*What the exercise asks*. Go line by line through the entries and show those that hold the string "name".

*Dataset entries*.
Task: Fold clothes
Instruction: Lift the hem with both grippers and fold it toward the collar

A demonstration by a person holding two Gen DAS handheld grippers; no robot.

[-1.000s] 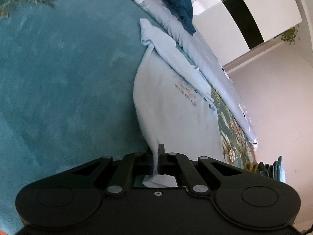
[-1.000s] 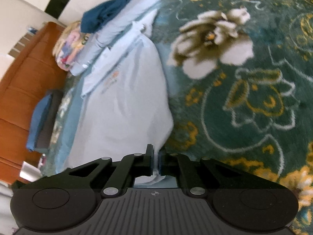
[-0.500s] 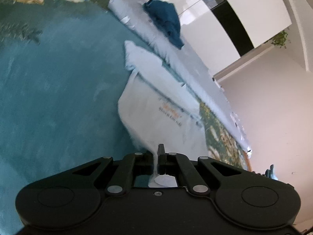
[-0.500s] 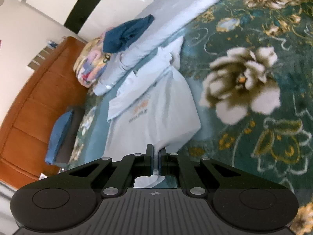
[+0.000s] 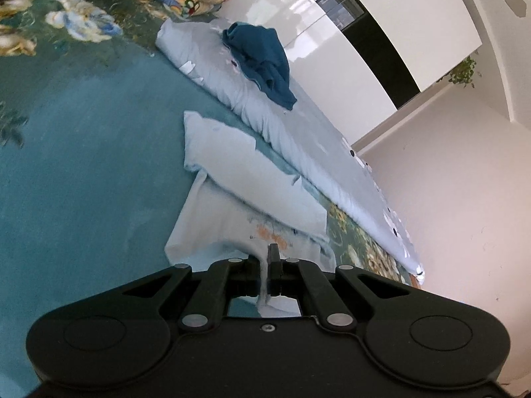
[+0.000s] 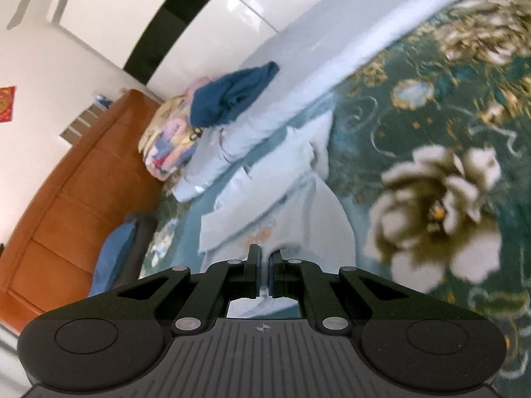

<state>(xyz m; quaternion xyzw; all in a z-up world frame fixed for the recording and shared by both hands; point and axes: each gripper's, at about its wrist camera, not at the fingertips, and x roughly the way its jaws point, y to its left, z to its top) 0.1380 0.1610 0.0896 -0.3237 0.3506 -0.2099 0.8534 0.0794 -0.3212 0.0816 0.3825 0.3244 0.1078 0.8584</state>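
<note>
A pale blue T-shirt (image 5: 229, 212) with an orange chest print lies on the teal floral bedspread (image 5: 83, 165), its sleeves folded across the top. My left gripper (image 5: 265, 262) is shut on the shirt's bottom hem, which hangs pinched between its fingers and is lifted off the bed. In the right wrist view the same T-shirt (image 6: 298, 205) stretches away from my right gripper (image 6: 264, 265), which is shut on the other bottom corner. The lifted hem curls over the lower part of the shirt, toward the print.
A rolled light blue quilt (image 5: 298, 132) lies just beyond the shirt, with a crumpled dark blue garment (image 5: 262, 59) on it. A colourful folded blanket (image 6: 169, 142) sits by the wooden headboard (image 6: 66, 199). White wardrobe doors (image 5: 365, 49) stand behind.
Both grippers have risen and moved toward the shirt's collar, carrying the bottom hem. The visible shirt body has shortened as the lower part folds over.
</note>
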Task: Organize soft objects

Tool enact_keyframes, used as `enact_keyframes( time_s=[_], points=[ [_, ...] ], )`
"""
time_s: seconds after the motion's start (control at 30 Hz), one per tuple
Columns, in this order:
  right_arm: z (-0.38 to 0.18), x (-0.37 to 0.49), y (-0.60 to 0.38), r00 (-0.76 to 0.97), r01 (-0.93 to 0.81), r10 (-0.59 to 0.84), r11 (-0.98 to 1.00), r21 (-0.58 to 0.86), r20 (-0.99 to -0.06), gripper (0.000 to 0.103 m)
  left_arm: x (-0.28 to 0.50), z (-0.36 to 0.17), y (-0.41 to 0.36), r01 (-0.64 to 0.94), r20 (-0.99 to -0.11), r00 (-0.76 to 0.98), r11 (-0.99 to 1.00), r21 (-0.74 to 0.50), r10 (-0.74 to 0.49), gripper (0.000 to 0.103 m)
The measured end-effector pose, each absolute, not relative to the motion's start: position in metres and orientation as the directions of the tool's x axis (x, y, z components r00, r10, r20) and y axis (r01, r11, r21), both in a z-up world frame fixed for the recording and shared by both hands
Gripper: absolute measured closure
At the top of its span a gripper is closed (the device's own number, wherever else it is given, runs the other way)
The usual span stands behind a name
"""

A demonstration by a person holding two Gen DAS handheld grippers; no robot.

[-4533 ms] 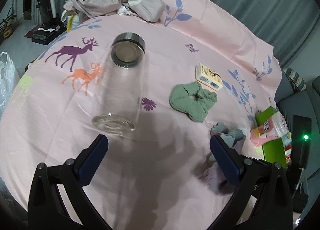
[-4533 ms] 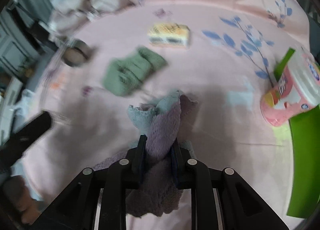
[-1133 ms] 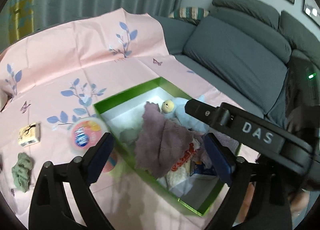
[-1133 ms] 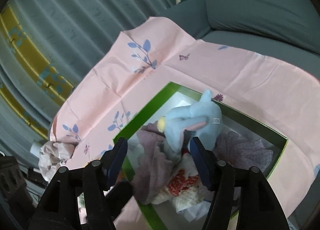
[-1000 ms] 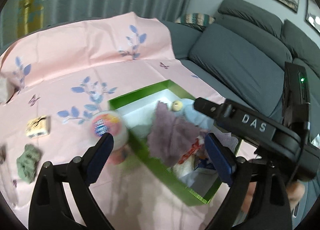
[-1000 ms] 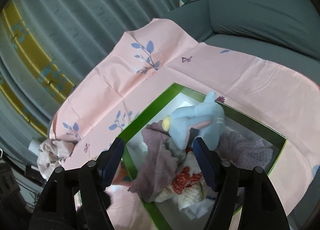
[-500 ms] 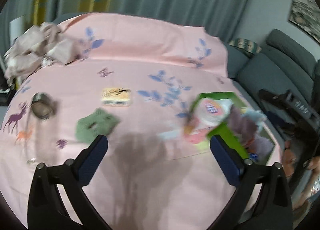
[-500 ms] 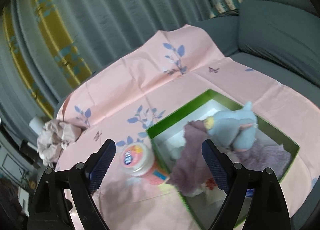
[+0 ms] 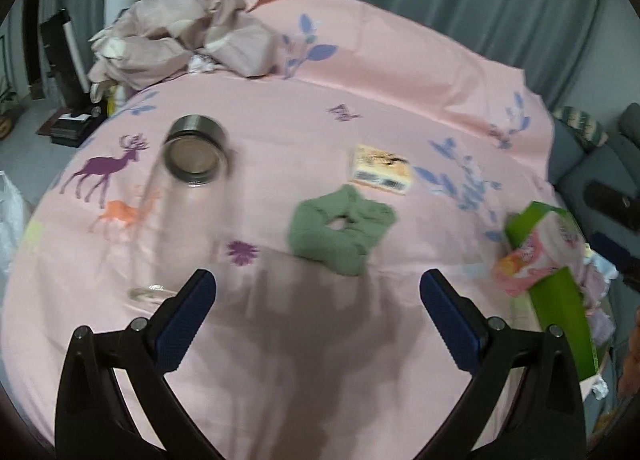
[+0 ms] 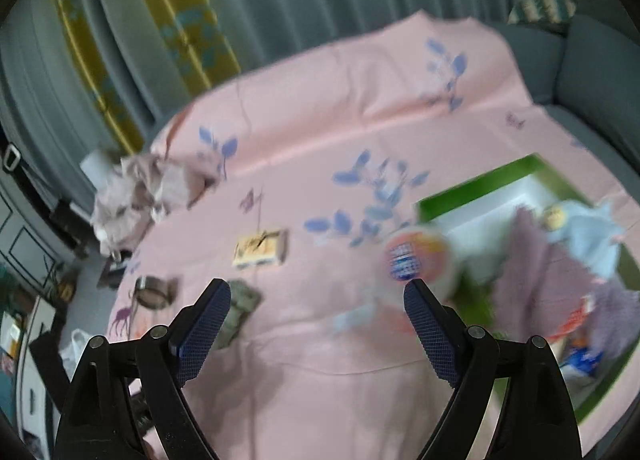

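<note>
Tabletop (image 9: 360,72) under a pink printed cloth fills both of your views, with a grey sofa (image 10: 600,72) past its far right corner. Heap of crumpled pale fabric (image 9: 180,36) sits at the far left edge. The green box (image 10: 480,184) stands on the right side; inside it you have a purple towel (image 10: 532,260) draped against the near wall, a light blue plush (image 10: 588,236) behind it, and more soft items deeper in, too blurred to tell apart.

Your left claw (image 9: 318,292) hangs released over bare cloth, nothing between its blue pads (image 9: 184,324). Your right claw (image 10: 316,308) is spread too and grasps nothing.

A glass bottle (image 9: 176,196) with a metal cap lies on its side to the left, over the deer prints. The green scrunchie (image 9: 340,228) lies loose near the middle of the tabletop, ahead of your left claw and well apart from the box. A pink tub (image 9: 532,256) rests just beside the box's near corner, apparently touching it. A small cream carton (image 9: 380,168) lies just beyond the scrunchie.
</note>
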State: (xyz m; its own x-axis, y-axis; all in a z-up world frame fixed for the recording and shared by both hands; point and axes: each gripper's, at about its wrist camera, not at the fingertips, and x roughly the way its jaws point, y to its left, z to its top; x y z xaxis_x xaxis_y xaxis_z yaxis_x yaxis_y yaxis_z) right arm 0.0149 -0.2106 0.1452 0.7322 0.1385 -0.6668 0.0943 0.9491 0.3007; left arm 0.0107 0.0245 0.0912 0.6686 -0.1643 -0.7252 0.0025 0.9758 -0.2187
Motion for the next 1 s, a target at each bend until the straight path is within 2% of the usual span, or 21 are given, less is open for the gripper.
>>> enact_keyframes(
  time_s=[0.23,0.53,0.7,0.73,0.77,1.0],
  points=[
    [0.108,0.105,-0.136,0.559,-0.003,0.222,0.964,0.265,-0.799,0.014,0.013,0.092,0.046,-0.042,-0.732,0.661,0.967,-0.253,-0.163,0.002],
    [0.051,0.198,-0.093,0.425,0.051,0.096,0.990,0.130,-0.900,0.014,0.016,0.095,0.064,-0.078,-0.735,0.657,0.955,-0.285,-0.166,0.002],
    [0.030,0.212,-0.097,0.403,0.084,0.070,0.990,0.113,-0.913,0.015,0.018,0.096,0.066,-0.079,-0.738,0.652,0.952,-0.295,-0.175,0.002],
    [0.029,0.211,-0.099,0.410,0.086,0.065,0.990,0.109,-0.910,0.026,0.018,0.095,0.066,-0.078,-0.739,0.650,0.952,-0.298,-0.178,0.002],
    [0.029,0.210,-0.100,0.412,0.082,0.071,0.990,0.114,-0.908,0.029,0.018,0.095,0.066,-0.077,-0.739,0.649,0.951,-0.298,-0.180,0.002],
    [0.061,0.163,-0.119,0.465,0.051,0.130,0.984,0.173,-0.876,0.029,0.018,0.094,0.065,-0.080,-0.742,0.647,0.952,-0.295,-0.176,0.002]
  ],
)
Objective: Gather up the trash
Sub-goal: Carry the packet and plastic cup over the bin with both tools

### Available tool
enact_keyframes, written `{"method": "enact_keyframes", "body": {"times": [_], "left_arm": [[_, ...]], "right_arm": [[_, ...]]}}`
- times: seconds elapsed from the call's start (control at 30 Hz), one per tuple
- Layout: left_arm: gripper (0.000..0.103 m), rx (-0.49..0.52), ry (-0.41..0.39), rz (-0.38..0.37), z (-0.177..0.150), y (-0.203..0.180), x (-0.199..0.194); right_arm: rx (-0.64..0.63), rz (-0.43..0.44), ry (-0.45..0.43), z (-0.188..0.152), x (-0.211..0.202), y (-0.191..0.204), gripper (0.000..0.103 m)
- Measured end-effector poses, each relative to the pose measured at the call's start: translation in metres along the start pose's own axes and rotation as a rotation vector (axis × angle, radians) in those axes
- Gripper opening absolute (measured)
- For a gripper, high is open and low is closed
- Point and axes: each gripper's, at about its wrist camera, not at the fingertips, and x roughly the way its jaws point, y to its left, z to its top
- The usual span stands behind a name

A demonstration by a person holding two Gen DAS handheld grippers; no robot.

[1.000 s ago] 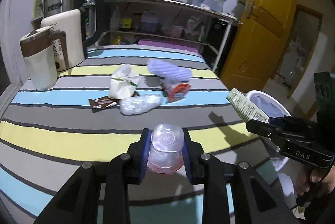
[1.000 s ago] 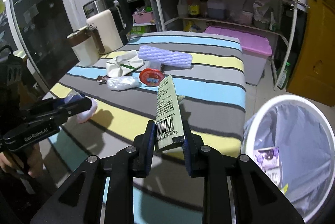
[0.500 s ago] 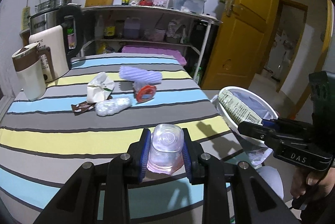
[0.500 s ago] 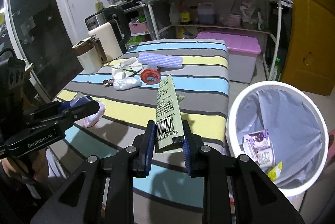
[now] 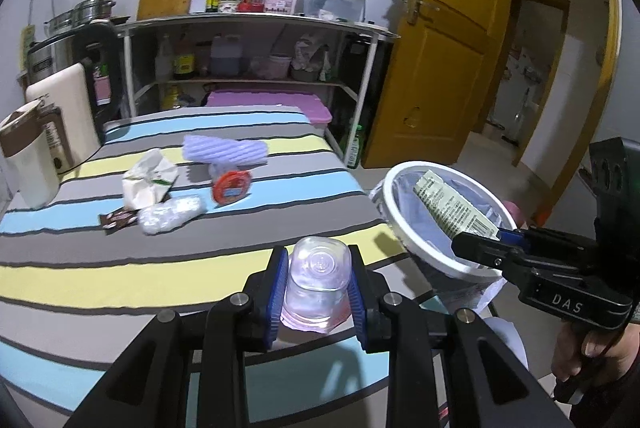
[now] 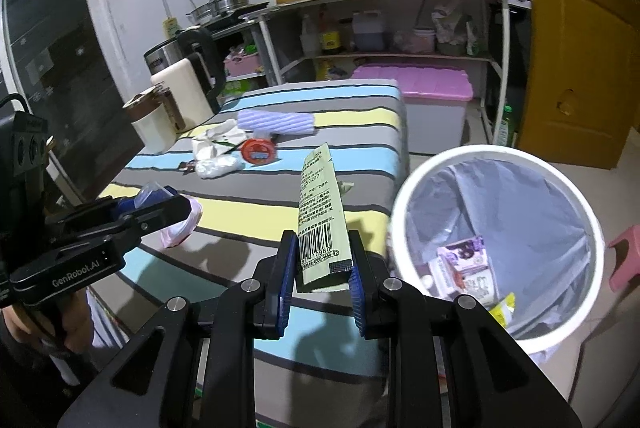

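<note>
My left gripper (image 5: pixel 318 288) is shut on a clear plastic cup (image 5: pixel 318 278) with a pink tint, held over the near edge of the striped table (image 5: pixel 120 240). My right gripper (image 6: pixel 322 276) is shut on a long green wrapper (image 6: pixel 320 216) with a barcode, which sticks up and forward. The white bin (image 6: pixel 404 212) with a grey liner stands at the table's right end, just right of the wrapper; in the left wrist view the wrapper (image 5: pixel 452 206) hangs over the bin's rim (image 5: pixel 400 224). Some packets (image 6: pixel 464 268) lie inside the bin.
On the table lie a purple foam sleeve (image 5: pixel 224 150), a red-lidded tub (image 5: pixel 232 186), crumpled white paper (image 5: pixel 146 180), a clear plastic wad (image 5: pixel 170 214) and a brown wrapper (image 5: pixel 118 218). Kettles (image 5: pixel 44 132) stand at the left. A shelf rack (image 5: pixel 256 68) and a yellow door (image 5: pixel 440 60) lie behind.
Both grippers have drifted right along the table's edge with their loads. The bin has come fully into both views and the green wrapper now hangs over its rim.
</note>
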Motion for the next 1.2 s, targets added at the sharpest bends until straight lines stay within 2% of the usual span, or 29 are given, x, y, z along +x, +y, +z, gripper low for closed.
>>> {"method": "enact_keyframes", "body": {"times": [0.6, 1.2], "left_arm": [[0.029, 0.099, 0.028, -0.127, 0.020, -0.062, 0.051], [0.029, 0.205, 0.078, -0.262, 0.030, -0.129, 0.109]], "right_arm": [[0.139, -0.137, -0.007, -0.016, -0.022, -0.072, 0.025], [0.234, -0.211, 0.034, -0.031, -0.020, -0.123, 0.025]]}}
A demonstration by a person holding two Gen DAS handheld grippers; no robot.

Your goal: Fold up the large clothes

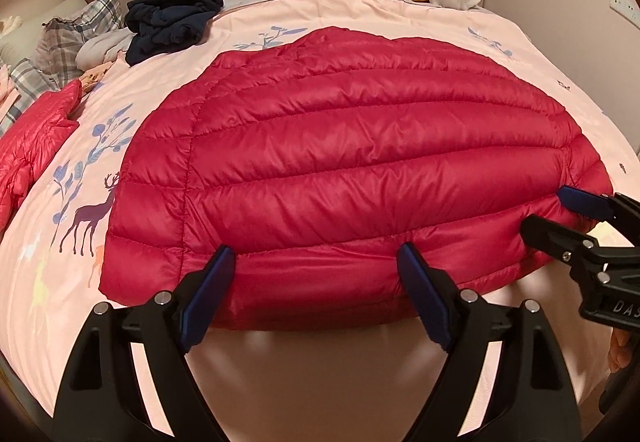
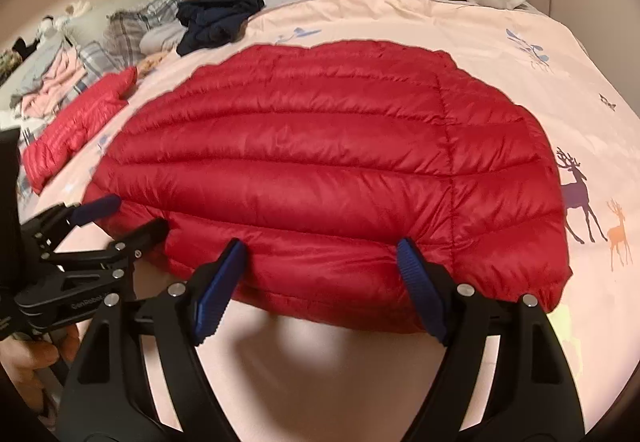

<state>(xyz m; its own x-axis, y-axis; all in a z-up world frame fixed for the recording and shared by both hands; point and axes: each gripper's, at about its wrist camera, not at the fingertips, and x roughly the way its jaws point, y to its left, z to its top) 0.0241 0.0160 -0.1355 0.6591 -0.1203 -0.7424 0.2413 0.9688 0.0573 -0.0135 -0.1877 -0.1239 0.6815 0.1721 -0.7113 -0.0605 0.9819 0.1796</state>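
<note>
A red quilted down jacket (image 1: pixel 352 169) lies spread flat on the bed (image 1: pixel 460 21), its back panel up and its near hem lying just ahead of both sets of jaws. The left gripper (image 1: pixel 316 258) has its jaws wide apart, their blue pads framing a stretch of that hem, with nothing pinched between them as far as the left wrist view shows. The right gripper (image 2: pixel 320 250) stands the same way further along the same edge, jaws apart and the hem between their tips but not clamped. Each tool also shows at the side of the other's view, so the two sit near one another along the hem. The jacket looks laid out, so the step in hand appears to be taking hold of the near edge for a fold. The next move likely calls for both jaws to close on the hem together, then lift it evenly and carry it away towards the far edge; the puffy, slick fabric may slip, so a deep bite seems wise.
</note>
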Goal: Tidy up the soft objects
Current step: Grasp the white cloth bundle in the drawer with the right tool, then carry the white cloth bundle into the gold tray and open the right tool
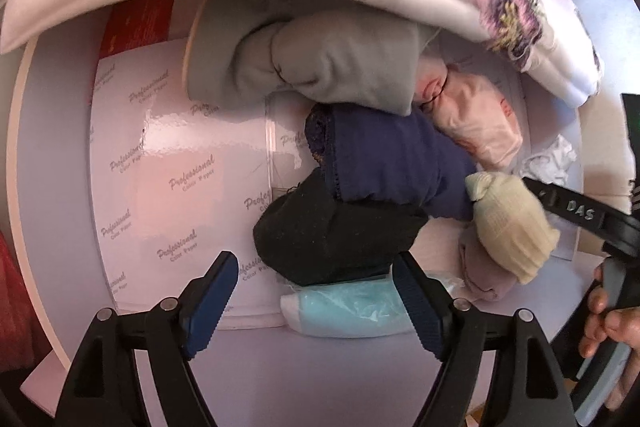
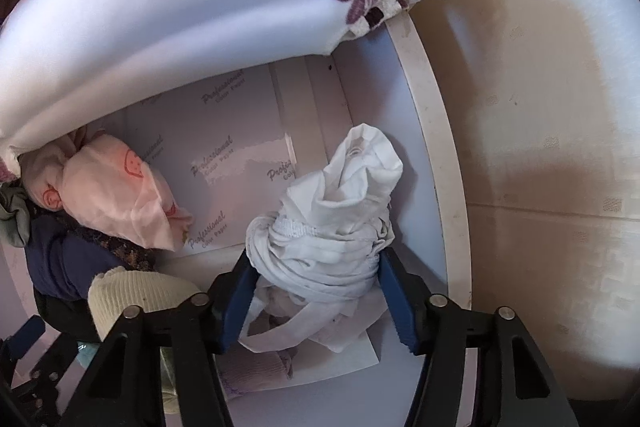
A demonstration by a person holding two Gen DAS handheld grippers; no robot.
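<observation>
We have the right gripper (image 2: 316, 299) pointing down into the drawer (image 2: 436, 187), its fingers (image 2: 240, 303) on either side of the white bundle (image 2: 340, 219) and seemingly touching the cloth; whether they truly pinch it we cannot tell. The left gripper (image 1: 312, 303) hangs with its fingers spread wide and nothing gripped, the black roll (image 1: 328, 239) just ahead between the tips and a teal packet (image 1: 344, 307) under it. Beyond lie a navy roll (image 1: 384, 163), a grey roll (image 1: 332, 63) and a pink roll (image 1: 480, 115); a cream sock (image 1: 512, 223) sits right of the fingers.

To set the bundle well, we should keep it low, place it against the drawer's wall clear of the pink roll, and tuck the loose strap (image 2: 280, 327) trailing below the fingers before letting go.

The liner sheet (image 1: 160, 163) repeats "Professional Color Paper". The right tool (image 1: 580, 211) reads "DAS".
</observation>
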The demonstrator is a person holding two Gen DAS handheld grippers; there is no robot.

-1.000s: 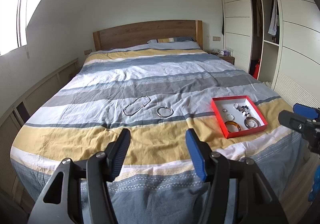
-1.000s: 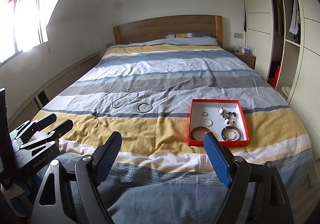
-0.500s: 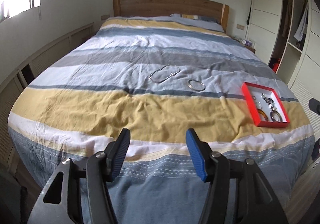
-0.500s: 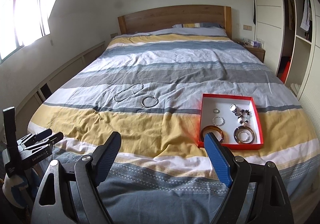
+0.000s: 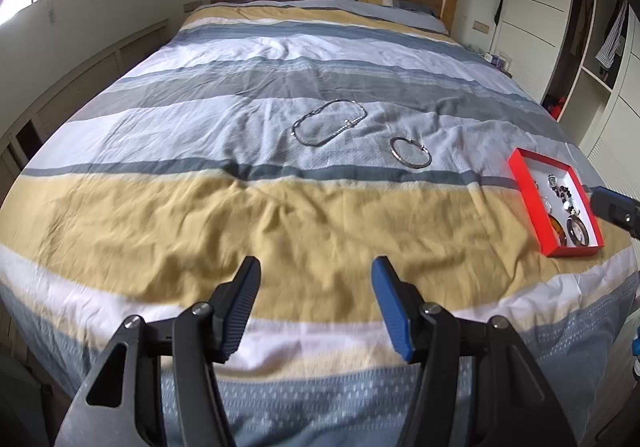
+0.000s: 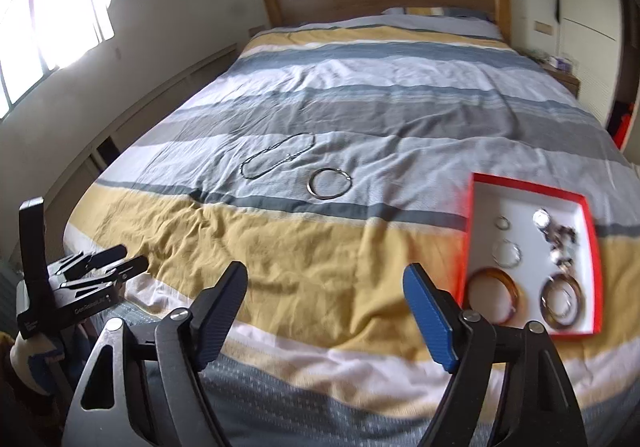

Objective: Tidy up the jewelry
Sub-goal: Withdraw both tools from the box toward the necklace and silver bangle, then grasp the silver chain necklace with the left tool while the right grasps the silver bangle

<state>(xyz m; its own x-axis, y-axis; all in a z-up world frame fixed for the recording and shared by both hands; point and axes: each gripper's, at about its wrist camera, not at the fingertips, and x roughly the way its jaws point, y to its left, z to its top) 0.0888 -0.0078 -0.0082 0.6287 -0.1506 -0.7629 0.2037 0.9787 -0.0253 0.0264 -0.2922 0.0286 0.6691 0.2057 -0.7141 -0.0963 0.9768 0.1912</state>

*Problem solution*.
The usual span stands behind a name
- The usual span stands behind a name

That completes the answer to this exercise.